Washington Supreme Court Decision
First, the Supreme Court applied several factors to determine that the duty of good faith imposed under RCW 48.01.030 did not create a private cause of action against an adjuster. The “plain language” of RCW 48.01.030, the Supreme Court observed, indicates that “the statute is intended to benefit the general public” and not insureds seeking to recover from adjusters. “If we were to read the statute to imply a cause of action,” the Supreme Court added, “such implied cause of action would apply against insureds as well,” which would allow insurers to sue their insureds for bad faith. Such a result would “not be consistent with the legislature’s purpose in enacting [RCW 48.01.030],” the Court concluded.

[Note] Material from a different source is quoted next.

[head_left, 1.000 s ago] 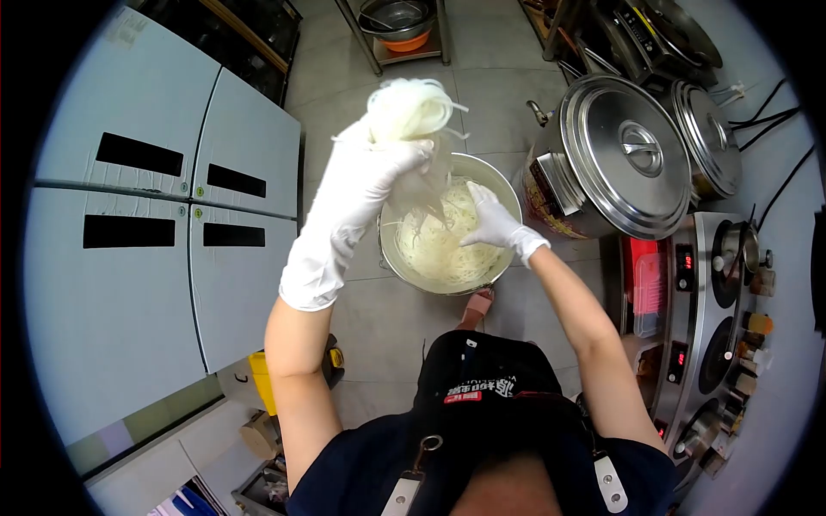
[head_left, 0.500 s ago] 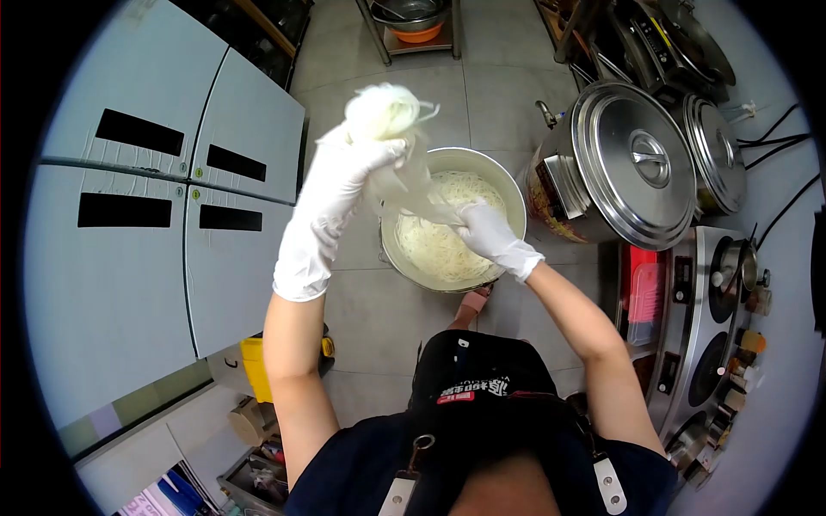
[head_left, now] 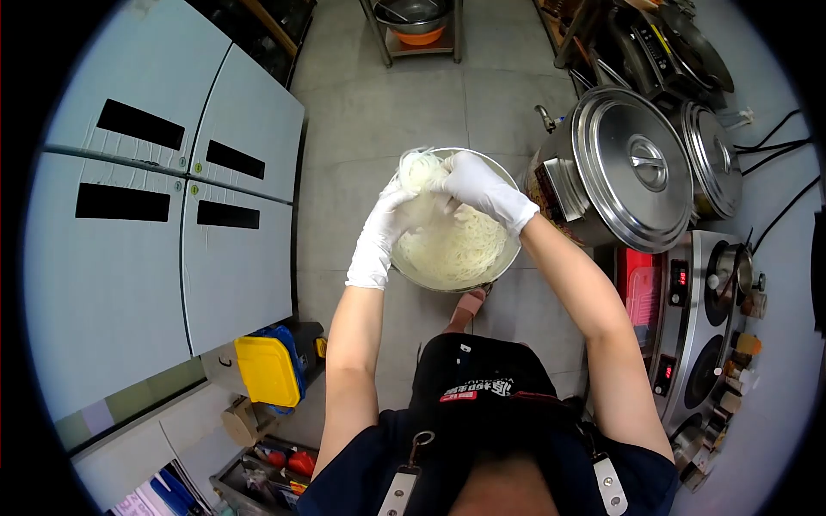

Next, the Supreme Court examined the insured’s CPA claims against the adjuster—but rejected them. The insured based his CPA claims against the adjuster on “unfair settlement practices,” as defined in the Washington Administrative Code (WAC), and on “bad faith conduct” in violation of IFCA (RCW 48.01.030). The Supreme Court concluded that only “the insurer”—not an adjuster—can be held liable for “unfair settlement practices” under the WAC [original emphasis]. “Smith did not owe Keodalah a duty under that regulation because that regulation defines only unfair acts or practices of the insurer,” and “[b]ecause Smith is not the insurer, Keodalah cannot seek to enforce the regulation against Smith,” the Supreme Court explained [original emphasis]. The Supreme Court also rejected the insured’s CPA claim predicated on a violation of the duty of good faith under RCW 48.01.030. The Court reiterated that RCW 48.01.030 “does not itself provide an actionable duty,” and that a “breach of duty of good faith under the CPA” may only be brought against the insurer—not an adjuster employed by an insurer. Thus, the Court concluded, “[b]ecause Keodalah claims a breach of the duty of good faith by someone outside the quasi-fiduciary relationship,” i.e., an adjuster, “his CPA claim based on RCW 48.01.030 was properly dismissed” by the trial court.
The Washington Supreme Court’s opinion was authored by Justice Barbara Madsen, and joined by four other justices. The dissent, authored by Justice Mary Yu, was joined by three other justices. While it agreed with the majority’s holding, the dissent stated that they “would hold that Keodalah’s complaint states a viable cause of action for common law insurance bad faith against Smith [the adjuster], an issue the majority fails to address.” The dissent discussed the procedural history of the case, including in its view that the insured’s common law bad faith claim was never addressed by the Court of Appeals, and should have been addressed by the Supreme Court or in the trial court on remand. The dissent advocated for recognition of a common law bad faith claim against adjusters.